La scelta di Edoardo Leo di riproporre il dramma shakesperiano 

I fatti mostrati in Non sono quello che sono sono ambientati nel 2001, nei giorni dell’attentato alle Torri gemelle e in un non-luogo che si trova di fronte al mare, in cui ogni ambiente è svuotato da altri personaggi, se non quelli principali ed inerenti al racconto.

“Ho cominciato a pensare a questo film ancor prima del mio esordio da regista. Ad un certo punto ho pensato potesse essere questo film però poi ho accantonato il progetto e solo dopo tempo sono tornato sull’opera”, racconta Edoardo Leo. “Ho iniziato a pensare su come fosse possibile che un’opera scritta nel 1604 potessere essere così dettagliata riguardo quello che succede emotivamente oggi in un uomo”

Non sono quello che sono spiegato dal regista 

Non sono quello che sono è un film potente, che resta dentro lo spettatore e macina sensazioni ed emozioni. Ora si spiega il perché, seppur pronto da tempo, si è aspettato il momento giusto per portarlo al cinema. “Ad un certo punto, è diventata un’esigenza mia e dei produttori portare sullo schermo qualcosa di tragicamente contemporaneo”, commenta il regista.

“Avrei potuto prendere un fatto di cronaca e raccontare quello, ma invece ho deciso di rivolgermi ad un testo letterario così importante per raccontare qualcosa che troppo spesso purtroppo leggiamo sui giornali”.

E continuando sul personaggio di Iago: “Ho scelto di svuotare il protagonista di quell’aura romantica di cui ha goduto e vissuto nei tempi. In questo momento storico qui è un tipo di lettura che non è più possibile e mi auguro che tra qualche secolo l’Otello possa non essere più un classico, perché questo vorrebbe dire aver sconfitto il possesso”

Leo regista e attore 

Edoardo Leo in Non sono quello che sono non è solo dietro la macchina da presa ma anche davanti. Veste infatti panni di Iago sia nel 2001 sia vent’anni dopo quando condannato alla sua pena in carcere si racconta alle telecamere. Accanto a Leo attori bravissimi che si sono fidati del loro regista – Jawad Moraqib, Ambrosia Caldarelli, Antonia Truppo, Matteo Olivetti, Michael Schermi e con Vittorio Viviani – al punto di aver portato il teatro sul grande schermo con grande naturalezza e verità. 

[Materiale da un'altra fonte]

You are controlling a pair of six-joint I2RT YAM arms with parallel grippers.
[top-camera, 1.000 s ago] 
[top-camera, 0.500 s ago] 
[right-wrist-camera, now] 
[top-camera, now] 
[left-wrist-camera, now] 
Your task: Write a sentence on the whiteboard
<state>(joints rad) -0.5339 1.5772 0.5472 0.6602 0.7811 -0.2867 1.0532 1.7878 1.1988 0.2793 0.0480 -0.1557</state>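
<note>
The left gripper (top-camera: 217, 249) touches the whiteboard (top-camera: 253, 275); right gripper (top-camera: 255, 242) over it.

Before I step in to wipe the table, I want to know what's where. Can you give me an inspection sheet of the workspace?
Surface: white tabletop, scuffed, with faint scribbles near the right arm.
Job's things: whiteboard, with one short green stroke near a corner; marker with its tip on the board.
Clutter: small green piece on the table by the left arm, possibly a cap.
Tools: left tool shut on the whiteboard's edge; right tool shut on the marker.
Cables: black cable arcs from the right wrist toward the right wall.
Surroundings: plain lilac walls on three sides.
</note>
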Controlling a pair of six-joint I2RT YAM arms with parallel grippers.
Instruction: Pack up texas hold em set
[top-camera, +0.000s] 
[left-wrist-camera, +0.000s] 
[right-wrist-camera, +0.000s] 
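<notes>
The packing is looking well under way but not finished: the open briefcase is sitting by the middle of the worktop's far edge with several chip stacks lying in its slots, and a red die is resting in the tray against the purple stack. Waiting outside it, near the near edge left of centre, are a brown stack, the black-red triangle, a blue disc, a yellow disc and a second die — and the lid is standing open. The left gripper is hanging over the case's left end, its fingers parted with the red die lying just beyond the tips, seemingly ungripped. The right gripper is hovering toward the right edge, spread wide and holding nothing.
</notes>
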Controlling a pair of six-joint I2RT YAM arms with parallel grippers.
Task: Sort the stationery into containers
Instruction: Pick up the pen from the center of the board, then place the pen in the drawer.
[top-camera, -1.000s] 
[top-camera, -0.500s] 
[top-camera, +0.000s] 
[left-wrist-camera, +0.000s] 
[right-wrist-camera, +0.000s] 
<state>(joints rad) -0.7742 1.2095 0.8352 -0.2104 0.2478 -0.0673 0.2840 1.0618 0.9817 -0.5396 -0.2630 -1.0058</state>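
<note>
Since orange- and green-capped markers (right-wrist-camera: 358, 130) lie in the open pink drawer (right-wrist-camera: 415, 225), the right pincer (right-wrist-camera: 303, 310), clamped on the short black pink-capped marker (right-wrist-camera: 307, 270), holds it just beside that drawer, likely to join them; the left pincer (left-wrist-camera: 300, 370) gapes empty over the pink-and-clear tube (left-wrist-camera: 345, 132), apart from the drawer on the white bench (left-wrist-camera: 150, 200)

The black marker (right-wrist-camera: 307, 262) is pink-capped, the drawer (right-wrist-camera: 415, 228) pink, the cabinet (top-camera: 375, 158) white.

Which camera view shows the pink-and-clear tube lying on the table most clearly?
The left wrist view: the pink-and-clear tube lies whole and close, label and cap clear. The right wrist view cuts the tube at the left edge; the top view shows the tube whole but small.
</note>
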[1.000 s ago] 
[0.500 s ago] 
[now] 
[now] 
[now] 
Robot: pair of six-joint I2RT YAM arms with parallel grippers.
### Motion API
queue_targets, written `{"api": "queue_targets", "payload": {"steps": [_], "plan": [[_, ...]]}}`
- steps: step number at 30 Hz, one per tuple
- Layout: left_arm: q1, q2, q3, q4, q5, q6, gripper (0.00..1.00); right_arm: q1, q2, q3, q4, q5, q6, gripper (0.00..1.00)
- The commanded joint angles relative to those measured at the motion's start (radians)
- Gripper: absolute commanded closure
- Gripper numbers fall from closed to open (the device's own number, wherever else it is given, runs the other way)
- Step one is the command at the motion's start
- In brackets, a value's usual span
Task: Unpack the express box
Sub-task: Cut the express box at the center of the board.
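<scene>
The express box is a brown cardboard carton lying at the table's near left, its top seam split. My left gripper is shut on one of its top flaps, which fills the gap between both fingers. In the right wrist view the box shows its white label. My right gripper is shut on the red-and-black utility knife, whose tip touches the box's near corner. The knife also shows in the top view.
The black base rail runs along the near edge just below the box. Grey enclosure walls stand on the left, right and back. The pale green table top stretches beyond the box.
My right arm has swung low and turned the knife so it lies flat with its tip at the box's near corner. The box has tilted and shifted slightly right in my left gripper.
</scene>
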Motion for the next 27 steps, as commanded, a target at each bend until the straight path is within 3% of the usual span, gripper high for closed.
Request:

Edoardo Leo nei panni di Iago 

“La sfida era quella di fare un film realista, quasi documentarista, con un impianto narrativo che si portava dietro dialoghi letterari”, dice Leo. “Iago è un personaggio talmente incredibile da recitare soprattutto perché quasi tutte le sue interpretazioni sono state deformati fisicamente. Io ho lavorato sulla mia deformazione prendendo 20 kg e invecchiandomi. È stato faticoso farlo ma è stato un viaggio incredibile”.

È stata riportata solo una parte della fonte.